Monday, February 26, 2018

Messy situations

I feel so aimless these few weeks.
Climbing wise, BA wise, and basically just my academics.
It feels so... I don't even how to explain.
Kinda like an analogy of how I'm feeling about myself.
Climbing shitty makes me feel incapable of myself.
And not having any plans for BA when time is running so close.
Nothing is moving.
No fucking momentum at all.
And I'm so worried about this whole thing.
And you know like climbing lousily makes things worse because somehow BA's just at the back of my mind when I climb.
I hate it that I lose the focus for climbing.
Been climbing really bad.
I don't even know how to say how bad it is?
Like I can't even finish red at BW on Saturday training.
So many times in training when I just feel like breaking down.
But I just hold it in because it'll just feel crazy to other people.
Not able to finish a route only, so dramatic.
Sometimes it's not about the route at all.
It's when the route suddenly holds all your life decision and your worries and pain with it.
And you can't deal with it.
And the mind just keeps telling you that it's the same with your life.
You suck.
You can't do anything right.

Fuck off.

Friday, February 16, 2018

Been quite a crazy 4 weeks

Things that have been bothering me quite the most is really climbing.
Actually just this week, been having too many bad days in climbing.
Well, I've been looking up things about body awareness, proprioception in particular and I've been feeling my body a lot more on the wall.
And when I am aware of my body, I'll consciously ask myself like how the sloper feel, how much strength am I using, where's my CG, if I lower my CG does it make it easier, can I use my shoulder instead of my biceps, try the lats, try the hips, how does the tile feel, which part of my finger is pain, etc.
And honestly it has made me improve as a climber for sure.
Just that it annoys me pretty bad when I lose this awareness.
And like I can't get it back in that same session until the next session.
It has been happening for a week or so.
That aside, trekkinn is taking forever to deliever my shoes.
I've been climbing with a hole as big as a 50 cent coin.
Some footholds are even smaller than the hole.
Which means yea I'm stepping on my feet and absolutely feeling the tile.
Developed some weird tough callus that Mun called mammoth skin.

Yeah anyway other than climbing, wanna talk about my philo class.
Epistemology.
It's really interesting.
The module.
But wew it stresses me really much when I have to go for tutorial.
Because all the other students are so freaking smart and I'm just like a physics student.
I've never felt so inferior in my life ever.
Like seriously, all of them are freaking smart.

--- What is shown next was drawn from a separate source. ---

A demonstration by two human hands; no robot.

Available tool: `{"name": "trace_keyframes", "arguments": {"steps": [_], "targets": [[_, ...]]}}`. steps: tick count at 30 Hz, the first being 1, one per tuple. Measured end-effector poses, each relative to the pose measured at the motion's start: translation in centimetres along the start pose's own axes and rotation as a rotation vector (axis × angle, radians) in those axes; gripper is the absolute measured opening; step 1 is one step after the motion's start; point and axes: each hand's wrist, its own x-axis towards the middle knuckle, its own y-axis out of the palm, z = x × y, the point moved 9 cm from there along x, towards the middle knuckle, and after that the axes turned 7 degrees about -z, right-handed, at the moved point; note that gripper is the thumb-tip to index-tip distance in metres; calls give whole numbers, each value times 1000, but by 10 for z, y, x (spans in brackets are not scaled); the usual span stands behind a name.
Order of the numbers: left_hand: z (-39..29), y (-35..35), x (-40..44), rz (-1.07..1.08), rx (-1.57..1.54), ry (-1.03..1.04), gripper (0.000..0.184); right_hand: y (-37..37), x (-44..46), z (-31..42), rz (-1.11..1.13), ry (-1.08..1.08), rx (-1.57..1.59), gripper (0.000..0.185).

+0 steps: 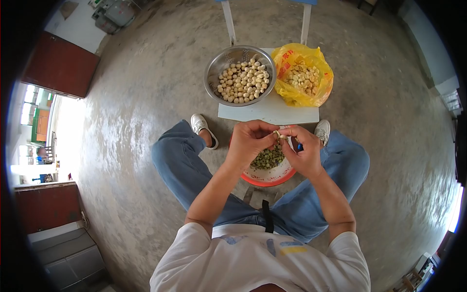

And that aside, BA has been causing me to be super stress this few days.
And I feel like it's also the cause of me climbing bad.
Like idk, I feel like I'm the only one starting to panic for this.
There's so many things to do and nothing is confirmed.
It sucks la.

Gonna take a 5 days break from every thing and enjoy myself in BKK in the next couple of days.
Flying on the saturday afternoon with my family.
2nd overseas trip as a family of 5 in my life.
19 years ago hahaha.
Quite excited!!
And that also means I'm screwed for my paper on 23rd.
I have astrophysics and photonics on that day.
And in addition an essay to be submitted.

I swear this is the busiest point of my life.
I've never had so many things to juggle with.
Just kinda hope things can start moving soon.
And I really hope my team can get in line with my thoughts.
Seem sucky to be the only one panicking.

And please, climb better.
Taking a week break from climbing as well.

Nights all.
Happy CNY

Tuesday, February 6, 2018

It hurts

To see that we're all a little different when we're back here.
We were all different persons.
I miss seeing everyone truly happy.
And not just smiling or laughing with work / problems at the back of their mind.
I wanna go back.
I miss feeling that way.
And not this fucking fake shit face I'm giving everyday now.
It hurts.
It fucking hurts.
It comes out in burst.
Tearing every patches of rationality along the way.